# flash does not play in browser cm9



## yeahman45 (Oct 16, 2011)

I have cm9 and flash does not seem to work in the browser.. e.g. youtube: i have a grey box and a loading spinner...but it keeps loading and video does not play..any idea? i have latest flash player


----------



## nevertells (Oct 29, 2011)

yeahman45 said:


> I have cm9 and flash does not seem to work in the browser.. e.g. youtube: i have a grey box and a loading spinner...but it keeps loading and video does not play..any idea? i have latest flash player


Did you ever install the Flash drivers?


----------



## yeahman45 (Oct 16, 2011)

yup as i said i installed latest flash player from market.


----------



## nevertells (Oct 29, 2011)

yeahman45 said:


> yup as i said i installed latest flash player from market.
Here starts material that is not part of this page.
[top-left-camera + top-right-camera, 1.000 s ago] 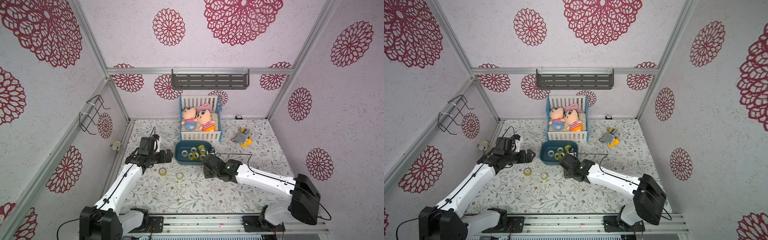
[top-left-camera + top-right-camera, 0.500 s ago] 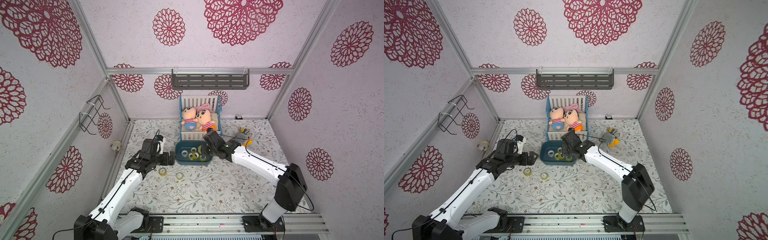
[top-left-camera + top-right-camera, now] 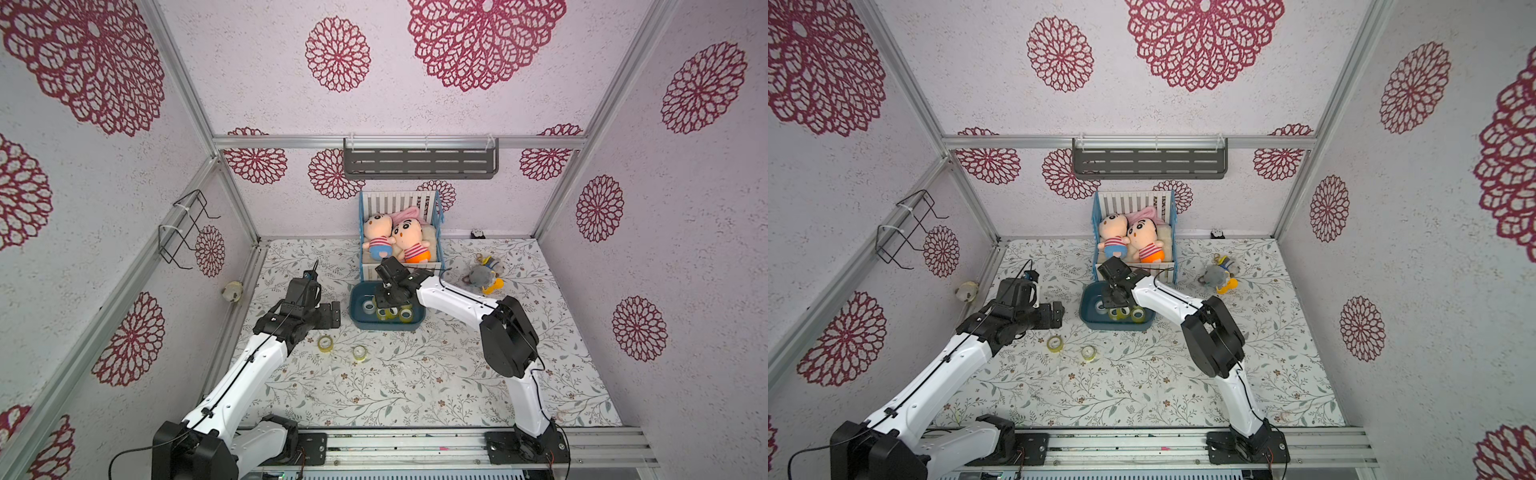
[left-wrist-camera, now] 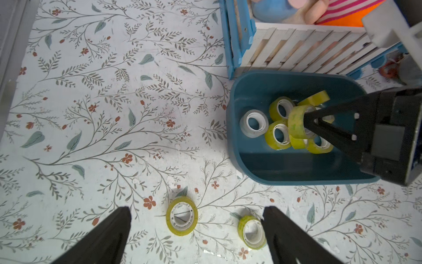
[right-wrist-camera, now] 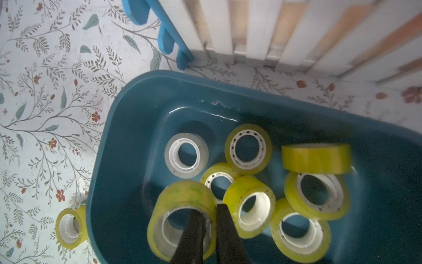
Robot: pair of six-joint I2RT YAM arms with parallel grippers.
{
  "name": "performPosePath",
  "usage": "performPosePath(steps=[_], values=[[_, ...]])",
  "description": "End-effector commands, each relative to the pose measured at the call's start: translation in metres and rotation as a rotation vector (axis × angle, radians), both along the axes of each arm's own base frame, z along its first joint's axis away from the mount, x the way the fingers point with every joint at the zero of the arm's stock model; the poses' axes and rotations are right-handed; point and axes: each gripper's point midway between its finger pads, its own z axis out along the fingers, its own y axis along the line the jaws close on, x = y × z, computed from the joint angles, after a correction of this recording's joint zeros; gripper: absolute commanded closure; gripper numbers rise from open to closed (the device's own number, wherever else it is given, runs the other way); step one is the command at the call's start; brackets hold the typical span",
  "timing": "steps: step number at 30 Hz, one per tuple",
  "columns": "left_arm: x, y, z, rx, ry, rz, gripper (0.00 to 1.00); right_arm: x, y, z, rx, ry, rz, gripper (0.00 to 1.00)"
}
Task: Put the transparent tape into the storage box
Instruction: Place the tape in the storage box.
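nearest me, on the flowered table top (image 3: pixel 415 374), two yellowish rolls lie flat just in front of the storage box (image 3: pixel 384 327). the left loose roll (image 3: pixel 325 342) sits off the box's front left corner, with the right loose roll (image 3: pixel 360 352) near it. the left gripper (image 3: pixel 335 314) hovers just left of the box, jaws spread wide with nothing between them.

over the box itself the right gripper (image 5: pixel 209 214) points down, clenched on the held roll of transparent tape (image 5: pixel 182 201). one finger goes through the core and the other presses the outside wall. that roll hangs tilted inside the box's rim, above the pile. under it, in the box, lie one whitish clear roll (image 5: pixel 186 155) and several yellow rolls (image 5: pixel 247 148), one of them standing on edge.

just behind the box, with a thin strip of table between, stands the toy crib (image 3: pixel 399 203) with two plush dolls (image 3: pixel 409 241) inside. above it on the back wall hangs the grey shelf (image 3: pixel 419 162).
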Motion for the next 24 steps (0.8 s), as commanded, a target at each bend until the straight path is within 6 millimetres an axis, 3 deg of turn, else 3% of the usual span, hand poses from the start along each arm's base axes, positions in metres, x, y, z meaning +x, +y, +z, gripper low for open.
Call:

Sorry, missed that. What date rom do you have installed? If it is pre-alpha2, try flashing the latest nightly. Otherwise, I would nandroid backup your install and then start fresh. That means uninstall and reinstall. Sometimes one just has to bite the bullet and do the hard thing.


----------



## hutchy007 (Aug 24, 2011)

I have exactly the same problem mate, and no idea how to fix it. Everything works as intended.. just flash aint working. Uninstalled & reinstalled flash files to no joy, even tried a different rom, still no joy. Guess ill try from the start again, but like i said, everything else is working fine?


----------